The Singing Revolution that led to the restoration of Estonian independence in 1991 was accompanied by a cultural ‘sexual revolution’. As cultural influences in repertoire shifted from East to West, this transformation allowed for the public exploration of various once-taboo subjects. Queer discourse quickly evolved from portraying dandy figures and gay heroes to transgender and drag characters, embracing various styles from psychological realism to documentary, devised, and physical theatre. However, this theatrical liberation created cultural tension in reception. While innovative theatre-makers had long developed liberal discussions in counterpublics, many in the wider audience experienced these themes as suddenly emerging from the private to the public sphere, causing cultural trauma.
In sum, after Estonia restored independence, queer themes have appeared in over a hundred productions, resonating in more than five hundred reviews and attracting an estimated one million theatre visits in a country of 1.3 million. Grounded in basic research of stagings and media reception, this study examines how queer theatre functioned as a litmus test of democracy, challenged Soviet and post-Soviet norms, and contributed to Estonia’s democratic transformation.
Eva-Liisa Linder is a researcher and lecturer at the Estonian Academy of Music and Theatre.

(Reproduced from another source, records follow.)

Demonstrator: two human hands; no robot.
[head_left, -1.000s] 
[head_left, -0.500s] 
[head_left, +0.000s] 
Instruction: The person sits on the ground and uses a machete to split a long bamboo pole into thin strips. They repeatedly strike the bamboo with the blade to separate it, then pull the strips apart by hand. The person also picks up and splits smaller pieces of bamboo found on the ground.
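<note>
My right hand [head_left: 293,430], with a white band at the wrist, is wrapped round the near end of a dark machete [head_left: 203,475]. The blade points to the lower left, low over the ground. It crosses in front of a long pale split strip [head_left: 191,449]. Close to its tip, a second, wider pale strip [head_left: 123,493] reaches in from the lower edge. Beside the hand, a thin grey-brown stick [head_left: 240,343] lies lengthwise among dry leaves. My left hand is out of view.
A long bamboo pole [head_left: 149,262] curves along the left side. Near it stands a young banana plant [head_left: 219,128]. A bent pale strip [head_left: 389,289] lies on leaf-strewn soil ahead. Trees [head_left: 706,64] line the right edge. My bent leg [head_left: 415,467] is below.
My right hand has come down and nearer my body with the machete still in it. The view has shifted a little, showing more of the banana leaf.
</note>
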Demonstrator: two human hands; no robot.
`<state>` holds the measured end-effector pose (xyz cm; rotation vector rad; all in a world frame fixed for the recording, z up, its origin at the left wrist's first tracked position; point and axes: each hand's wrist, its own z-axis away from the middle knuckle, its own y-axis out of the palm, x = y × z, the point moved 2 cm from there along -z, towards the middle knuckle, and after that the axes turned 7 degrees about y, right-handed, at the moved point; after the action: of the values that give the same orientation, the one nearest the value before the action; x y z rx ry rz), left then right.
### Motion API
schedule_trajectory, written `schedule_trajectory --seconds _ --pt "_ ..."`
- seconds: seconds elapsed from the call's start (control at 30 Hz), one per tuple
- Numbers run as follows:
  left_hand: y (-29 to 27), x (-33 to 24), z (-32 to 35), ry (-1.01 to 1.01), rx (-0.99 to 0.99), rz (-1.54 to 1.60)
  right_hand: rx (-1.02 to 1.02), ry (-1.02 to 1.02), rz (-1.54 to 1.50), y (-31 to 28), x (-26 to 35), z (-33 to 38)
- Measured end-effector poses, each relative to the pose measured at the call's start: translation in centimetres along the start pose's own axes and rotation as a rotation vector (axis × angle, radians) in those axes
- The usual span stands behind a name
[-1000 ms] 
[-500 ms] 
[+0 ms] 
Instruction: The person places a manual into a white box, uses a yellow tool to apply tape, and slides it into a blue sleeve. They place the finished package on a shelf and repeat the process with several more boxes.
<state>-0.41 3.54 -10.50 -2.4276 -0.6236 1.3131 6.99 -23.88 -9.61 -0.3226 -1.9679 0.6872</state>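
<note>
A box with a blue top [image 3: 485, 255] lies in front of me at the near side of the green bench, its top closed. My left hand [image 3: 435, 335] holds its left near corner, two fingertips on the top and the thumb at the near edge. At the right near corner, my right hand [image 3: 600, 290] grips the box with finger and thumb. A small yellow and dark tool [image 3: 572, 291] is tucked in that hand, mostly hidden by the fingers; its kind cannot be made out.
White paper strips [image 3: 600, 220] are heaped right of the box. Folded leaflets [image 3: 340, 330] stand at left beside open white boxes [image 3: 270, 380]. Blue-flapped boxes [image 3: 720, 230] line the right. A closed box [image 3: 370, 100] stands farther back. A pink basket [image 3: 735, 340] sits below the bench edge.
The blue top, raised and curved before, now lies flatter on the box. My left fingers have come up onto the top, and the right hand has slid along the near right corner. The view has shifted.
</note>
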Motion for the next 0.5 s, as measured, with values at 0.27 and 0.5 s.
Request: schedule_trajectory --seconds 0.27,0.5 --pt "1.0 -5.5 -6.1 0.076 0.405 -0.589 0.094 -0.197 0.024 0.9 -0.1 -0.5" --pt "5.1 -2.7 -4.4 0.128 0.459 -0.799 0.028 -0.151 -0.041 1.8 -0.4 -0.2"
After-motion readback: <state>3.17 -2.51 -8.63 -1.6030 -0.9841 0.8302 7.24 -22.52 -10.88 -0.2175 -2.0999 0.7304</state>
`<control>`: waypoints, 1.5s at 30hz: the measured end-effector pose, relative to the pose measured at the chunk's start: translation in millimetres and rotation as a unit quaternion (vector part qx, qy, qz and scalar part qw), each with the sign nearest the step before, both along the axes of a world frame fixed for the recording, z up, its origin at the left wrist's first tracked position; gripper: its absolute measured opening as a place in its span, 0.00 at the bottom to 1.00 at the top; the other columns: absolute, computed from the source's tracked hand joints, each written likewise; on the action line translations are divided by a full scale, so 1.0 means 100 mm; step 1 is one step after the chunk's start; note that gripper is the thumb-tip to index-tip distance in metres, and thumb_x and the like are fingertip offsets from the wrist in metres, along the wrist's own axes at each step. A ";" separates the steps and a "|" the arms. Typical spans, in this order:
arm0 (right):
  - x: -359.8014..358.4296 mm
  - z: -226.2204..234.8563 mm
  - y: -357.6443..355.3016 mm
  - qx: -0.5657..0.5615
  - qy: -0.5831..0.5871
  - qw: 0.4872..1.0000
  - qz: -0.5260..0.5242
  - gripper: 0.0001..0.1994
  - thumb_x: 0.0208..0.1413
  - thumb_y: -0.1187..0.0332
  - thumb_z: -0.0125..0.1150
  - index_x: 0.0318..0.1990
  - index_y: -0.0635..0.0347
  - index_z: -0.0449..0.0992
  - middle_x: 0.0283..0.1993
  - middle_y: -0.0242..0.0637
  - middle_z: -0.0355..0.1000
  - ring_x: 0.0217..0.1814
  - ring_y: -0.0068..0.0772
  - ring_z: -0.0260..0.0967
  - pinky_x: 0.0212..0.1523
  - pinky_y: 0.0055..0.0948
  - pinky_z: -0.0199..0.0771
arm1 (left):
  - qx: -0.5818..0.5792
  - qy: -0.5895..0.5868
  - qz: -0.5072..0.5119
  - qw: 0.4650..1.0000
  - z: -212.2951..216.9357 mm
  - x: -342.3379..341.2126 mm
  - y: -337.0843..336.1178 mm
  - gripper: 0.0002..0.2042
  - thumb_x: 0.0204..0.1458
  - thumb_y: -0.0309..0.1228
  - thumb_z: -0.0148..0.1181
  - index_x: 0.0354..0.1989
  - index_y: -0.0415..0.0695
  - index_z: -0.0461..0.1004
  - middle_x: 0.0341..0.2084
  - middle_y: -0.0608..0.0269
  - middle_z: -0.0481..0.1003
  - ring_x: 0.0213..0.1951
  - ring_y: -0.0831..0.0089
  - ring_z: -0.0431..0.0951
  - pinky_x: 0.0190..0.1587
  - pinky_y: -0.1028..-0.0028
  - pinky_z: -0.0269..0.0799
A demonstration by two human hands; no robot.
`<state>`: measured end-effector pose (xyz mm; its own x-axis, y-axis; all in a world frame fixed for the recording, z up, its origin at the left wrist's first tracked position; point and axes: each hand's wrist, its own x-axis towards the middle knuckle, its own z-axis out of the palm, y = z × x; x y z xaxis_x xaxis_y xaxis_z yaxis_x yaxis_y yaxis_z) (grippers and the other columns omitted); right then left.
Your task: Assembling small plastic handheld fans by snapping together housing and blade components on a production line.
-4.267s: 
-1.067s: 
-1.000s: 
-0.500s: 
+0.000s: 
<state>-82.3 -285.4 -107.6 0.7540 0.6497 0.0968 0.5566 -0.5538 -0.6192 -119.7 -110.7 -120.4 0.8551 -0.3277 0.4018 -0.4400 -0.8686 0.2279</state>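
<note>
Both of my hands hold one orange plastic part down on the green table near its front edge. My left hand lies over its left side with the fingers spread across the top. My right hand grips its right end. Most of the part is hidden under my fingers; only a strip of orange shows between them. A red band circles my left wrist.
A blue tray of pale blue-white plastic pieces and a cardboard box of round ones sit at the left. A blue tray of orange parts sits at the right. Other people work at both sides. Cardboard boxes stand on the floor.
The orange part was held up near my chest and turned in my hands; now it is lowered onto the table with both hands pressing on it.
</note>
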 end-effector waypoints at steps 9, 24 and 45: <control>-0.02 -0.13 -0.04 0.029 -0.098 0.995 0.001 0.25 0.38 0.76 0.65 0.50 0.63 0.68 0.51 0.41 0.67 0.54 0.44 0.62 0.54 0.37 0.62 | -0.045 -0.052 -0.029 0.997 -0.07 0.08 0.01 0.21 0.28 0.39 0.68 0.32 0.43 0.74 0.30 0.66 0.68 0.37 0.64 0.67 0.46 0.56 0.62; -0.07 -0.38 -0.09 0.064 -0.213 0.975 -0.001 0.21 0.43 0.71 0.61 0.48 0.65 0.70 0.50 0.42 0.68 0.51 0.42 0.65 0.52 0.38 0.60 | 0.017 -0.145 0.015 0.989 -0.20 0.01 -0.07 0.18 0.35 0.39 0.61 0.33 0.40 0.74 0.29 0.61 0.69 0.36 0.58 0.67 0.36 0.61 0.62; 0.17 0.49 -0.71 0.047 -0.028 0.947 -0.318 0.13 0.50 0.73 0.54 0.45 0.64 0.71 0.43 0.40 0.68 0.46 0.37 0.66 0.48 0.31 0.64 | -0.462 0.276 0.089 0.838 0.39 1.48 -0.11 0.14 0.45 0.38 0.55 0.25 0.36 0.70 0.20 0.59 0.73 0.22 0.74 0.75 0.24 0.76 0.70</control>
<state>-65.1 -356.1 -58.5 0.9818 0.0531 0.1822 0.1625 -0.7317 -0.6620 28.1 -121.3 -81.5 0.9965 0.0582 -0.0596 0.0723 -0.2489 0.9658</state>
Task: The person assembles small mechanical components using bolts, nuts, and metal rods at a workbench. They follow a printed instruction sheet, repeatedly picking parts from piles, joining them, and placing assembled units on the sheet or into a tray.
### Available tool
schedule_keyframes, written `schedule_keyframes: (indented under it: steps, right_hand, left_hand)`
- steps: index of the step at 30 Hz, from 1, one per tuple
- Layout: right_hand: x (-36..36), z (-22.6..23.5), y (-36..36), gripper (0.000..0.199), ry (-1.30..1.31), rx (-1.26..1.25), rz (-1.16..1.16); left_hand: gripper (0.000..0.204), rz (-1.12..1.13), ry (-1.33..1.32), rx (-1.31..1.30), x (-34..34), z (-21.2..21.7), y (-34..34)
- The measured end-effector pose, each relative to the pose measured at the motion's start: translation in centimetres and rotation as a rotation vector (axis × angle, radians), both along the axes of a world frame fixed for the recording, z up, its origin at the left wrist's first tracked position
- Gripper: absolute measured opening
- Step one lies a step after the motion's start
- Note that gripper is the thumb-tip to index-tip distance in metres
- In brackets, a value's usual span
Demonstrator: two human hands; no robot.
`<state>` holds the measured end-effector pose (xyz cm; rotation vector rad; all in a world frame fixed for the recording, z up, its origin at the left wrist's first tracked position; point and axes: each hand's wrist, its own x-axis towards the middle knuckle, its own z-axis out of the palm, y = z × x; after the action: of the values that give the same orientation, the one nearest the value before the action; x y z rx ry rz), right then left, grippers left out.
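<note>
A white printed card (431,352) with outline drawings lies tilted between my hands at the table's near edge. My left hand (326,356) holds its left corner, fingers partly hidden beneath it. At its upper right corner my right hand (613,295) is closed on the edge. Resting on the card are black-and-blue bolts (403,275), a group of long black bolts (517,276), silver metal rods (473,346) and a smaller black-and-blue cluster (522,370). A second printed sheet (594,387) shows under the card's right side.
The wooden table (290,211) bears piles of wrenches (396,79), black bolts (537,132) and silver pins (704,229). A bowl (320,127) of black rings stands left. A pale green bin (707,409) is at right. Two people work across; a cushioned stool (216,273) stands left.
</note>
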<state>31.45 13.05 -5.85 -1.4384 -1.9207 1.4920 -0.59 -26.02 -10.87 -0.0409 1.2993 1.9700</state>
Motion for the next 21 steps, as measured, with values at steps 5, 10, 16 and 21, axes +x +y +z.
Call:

Queer Against Fear – Slovak Queer Theater as a Space of Resistance Against the Establishment
After the last parliamentary elections, queer people in Slovakia, as well as Slovak culture, face unprecedented threats. Progress is being replaced by regression, expertise by impressionism, prejudice and radical backwardness. Pseudo-conservative pseudo-values are becoming the dominant narrative of the current government, which negates everything that has been achieved in the field of human rights and equality since 1989. The developing queer theater, whose goal until recently was mainly to satisfy the demand for more diverse culture, is now becoming a subversive gesture against the discriminatory political discourse spread by the Ministry of Culture. Staging a production directed by a transgender director (who under other circumstances might be considered "safe" and conventional) at the National theater today is an expression of resistance, as is organizing a queer festival despite the suspension of public funding.
Martina Mašlárová is a researcher and lecturer at the Academy of Performing Arts in Bratislava.